:: Task instructions ::
Exactly as written, transcribe the data that follows.

:: Source material ::
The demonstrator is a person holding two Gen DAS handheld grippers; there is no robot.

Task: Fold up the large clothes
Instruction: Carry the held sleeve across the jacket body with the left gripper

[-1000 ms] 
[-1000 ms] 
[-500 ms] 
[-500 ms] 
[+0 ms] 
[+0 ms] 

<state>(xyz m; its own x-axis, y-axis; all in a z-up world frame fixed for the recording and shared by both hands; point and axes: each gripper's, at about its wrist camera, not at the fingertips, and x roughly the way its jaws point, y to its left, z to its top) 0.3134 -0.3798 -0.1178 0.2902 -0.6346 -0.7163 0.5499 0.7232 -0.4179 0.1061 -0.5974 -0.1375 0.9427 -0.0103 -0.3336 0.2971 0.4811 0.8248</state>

:: Solution ::
The demonstrator is a person holding two Gen DAS handheld grippers; there is no robot.

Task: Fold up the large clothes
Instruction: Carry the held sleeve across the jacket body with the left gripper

[-1000 ms] 
[-1000 ms] 
[-500 ms] 
[-500 ms] 
[+0 ms] 
[+0 ms] 

<state>(xyz m; its own x-axis, y-axis; all in a z-up world frame fixed for the recording and shared by both hands; point and axes: each gripper's, at about its wrist camera, not at the fingertips, and x roughly the way its jaws point, y to its left, z to its top) 0.3134 -0.3798 -0.1178 0.2902 -0.6346 -0.7163 0.5499 0.7232 -0.4179 0.1061 -0.5974 -0.1375 0.9427 -0.0103 -0.3336 0.2971 0.4811 0.8248</state>

The exercise closes with this answer.